One minute it is morning in England in early March; you notice how early the sun has risen and the clarity of the light. The next you are thinking about what is happening in Ukraine, where people have more pressing things on their minds than the coming of Spring. The next you are taking in the fact that Rodney Marsh has died. Rodney Marsh, who you saw from the very earliest time you knew what cricket was; Rodney Marsh, who was just about the first international cricketer you ever came close to (you were standing next to the pavilion steps at Chelmsford when he led the Australian team out, throwing his fag away and telling your 11 year-old cricket friend where to go (impolitely, it must be said) when he asked for an autograph). But Rodney Marsh was 74, and you knew that had recently suffered a heart attack, so it wasn’t especially shocking, just sad in the way that deaths of great sportspeople always are to those of us who believe.

Soon it is early afternoon. The sun is still shining and you are at home trying to work. You struggle to concentrate; it has been a crowded and draining week, although that is just an excuse really. So you look at Twitter and the first thing you see is that Shane Warne has died. Looking back you’re not sure what you said, but it probably bore a strong similarity to the expletive used by Rod Marsh that time in Essex 45 years ago.

This is different. For one thing Shane Warne is – was – younger than you. Shane Warne was one of the best people ever to do what he did; Shane Warne was famous; Shane Warne was (you assume) rich. Shane Warne wasn’t living in Ukraine; Shane Warne didn’t have Covid-19. But Shane Warne was dead. In a few weeks it will be the cricket season in England; he will not see it.

Like anyone who was interested in cricket (and you were much more than simply ‘interested’) in the years either side of the millennium you had your memories of Warne. In lots of aspects they are the same as everyone else’s, but the random fragments coalesce rapidly into thoughts about The Oval on Monday 12th September 2005. This is far from surprising since you think about that day a lot. It is one of the times in your life (along with the week you spent at the London Olympics) about which you are inclined to think that people who weren’t there can never know what it was like. You can only reach for clichés about there being ‘something in the air’ and they are inadequate. You had to be there.

Shane Warne was there. He bowled from the start that day in an atmosphere pregnant with hopes, dreams and suppressed euphoria.
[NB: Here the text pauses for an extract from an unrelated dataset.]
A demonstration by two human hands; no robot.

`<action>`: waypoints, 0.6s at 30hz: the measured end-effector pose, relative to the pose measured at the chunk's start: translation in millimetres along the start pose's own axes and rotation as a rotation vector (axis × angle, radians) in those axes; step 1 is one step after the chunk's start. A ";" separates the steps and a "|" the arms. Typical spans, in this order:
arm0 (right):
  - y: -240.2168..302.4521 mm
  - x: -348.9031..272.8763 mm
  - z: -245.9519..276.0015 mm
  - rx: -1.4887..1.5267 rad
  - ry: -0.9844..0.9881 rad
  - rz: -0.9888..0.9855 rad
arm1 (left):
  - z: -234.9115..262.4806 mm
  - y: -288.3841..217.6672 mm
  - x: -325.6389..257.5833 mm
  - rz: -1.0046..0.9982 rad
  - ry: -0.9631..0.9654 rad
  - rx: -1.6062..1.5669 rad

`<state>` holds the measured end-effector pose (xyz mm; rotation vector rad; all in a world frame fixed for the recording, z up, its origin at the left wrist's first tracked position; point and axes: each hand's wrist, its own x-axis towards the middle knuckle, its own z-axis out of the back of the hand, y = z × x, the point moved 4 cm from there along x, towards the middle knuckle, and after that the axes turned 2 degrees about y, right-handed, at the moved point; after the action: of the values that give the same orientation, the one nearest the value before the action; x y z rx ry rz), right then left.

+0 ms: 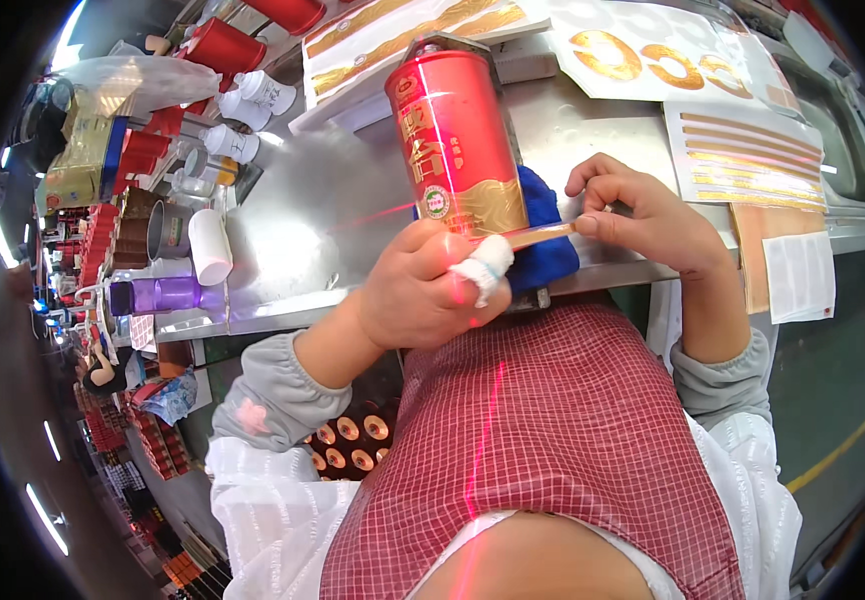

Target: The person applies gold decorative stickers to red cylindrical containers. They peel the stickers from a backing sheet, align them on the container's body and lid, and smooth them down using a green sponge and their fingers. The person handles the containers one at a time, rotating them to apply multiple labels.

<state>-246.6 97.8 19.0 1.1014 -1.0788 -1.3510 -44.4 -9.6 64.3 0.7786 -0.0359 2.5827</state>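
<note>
A red bottle (453, 130) with a gold wave band at its base lies with that base toward me, on a blue cloth (549, 262). At the base, my left hand (428, 290) is closed, and a white wrap (485, 268) covers what looks like its thumb. A narrow gold strip (541, 236) stretches from this wrapped digit to my right hand (643, 215). Thumb and forefinger of the right hand pinch the strip's right end. The left end of the strip is hidden behind the wrap, beside the bottle's base.
Sheets of gold ring labels (603, 55) and gold strips (753, 160) lie on the metal table (303, 190). White cups (233, 143), a white roll (210, 247) and a purple container (165, 295) stand at the left. A sink (833, 130) is at the far right.
</note>
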 end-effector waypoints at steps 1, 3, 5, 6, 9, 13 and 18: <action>0.7 -0.6 0.2 -0.008 -0.002 0.002 | -0.7 1.4 1.8 -0.014 0.044 0.009; 3.9 -3.1 0.0 -0.021 -0.012 0.002 | -1.9 2.6 3.0 -0.026 0.073 0.013; 10.2 -6.0 1.5 -0.032 -0.027 0.005 | -1.8 1.7 -1.1 0.004 -0.022 -0.004; 13.0 -5.4 1.9 -0.034 -0.020 0.022 | -1.1 1.4 -4.0 0.027 -0.099 -0.017; 15.1 -1.8 2.6 -0.027 0.000 0.042 | 3.5 -1.7 -14.2 0.194 -0.056 -0.007; 5.5 1.3 -1.1 0.018 0.003 -0.013 | 2.1 -0.5 -4.5 0.113 -0.053 0.000; 3.6 1.9 -3.5 0.038 0.007 -0.019 | -3.0 -0.2 6.2 -0.012 0.066 0.044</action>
<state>-242.6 95.6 21.8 1.1457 -1.0954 -1.3459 -50.5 -6.5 65.0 0.7058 0.0460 2.6040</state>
As you watched Vaughan and Trescothick battle away against him you saw a great bowler who wasn’t going to let the Ashes, held by his country since long before he became a Test cricketer, slip without a fight. Of course, ultimately, slip they did, and a dropped catch by Warne himself sealed their fate. It was the best of times for some of us, and it was the worst of times for others.

Only later do you remember that years earlier you saw Warne take a hat-trick at the MCG on your birthday, but that was a different time. England were falling headlong to depressing defeat in a cavernous ground. There were no resonances.
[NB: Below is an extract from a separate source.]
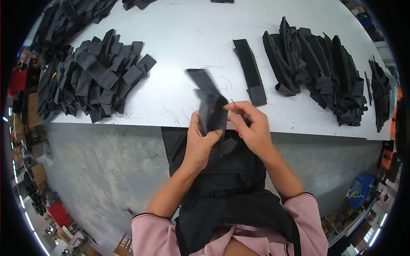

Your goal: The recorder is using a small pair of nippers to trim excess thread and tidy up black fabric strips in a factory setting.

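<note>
A folded black fabric strip [208,104] is pinched in my left hand [198,147], the thumb lying across its lower part. Its upper end points away over the table and is smeared by motion. My right hand [255,130] is closed around a small pair of scissors [243,115], with a dark blade and a bit of red-orange handle showing between the fingers. Those fingertips are close against the right edge of the strip; I cannot tell whether the blades touch it. Another black strip [250,72] lies flat just beyond my right hand.
On the white table [175,47] stand a heap of short black strips [100,74] at left and a row of longer black pieces [316,68] at right. Loose thread bits are scattered between them. A black apron [230,179] covers my lap below the table edge.
</note>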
In these turbulent days when our first world thinking can lapse in a different way – towards a feeling that all the old certainties are gone for good (and they are, because of course they were never certain at all) – we need sport, and we need cricket, and we need our recollections more than anything else. Once more it is cliché, but if the present is too difficult to bear and the future is as uncertain as it ever was, you can always think about a better time in the past. Things are different there.

Old players’ epitaphs are not engraved in stone; they are made of memories. Memories of days when the Ashes came home and you walked back to Victoria Coach Station in the September twilight; memories of remembered glory; memories of times when life and the world was better.

Shane Warne, with all his skill, and optimism and ingenuous joviality, would have settled for that.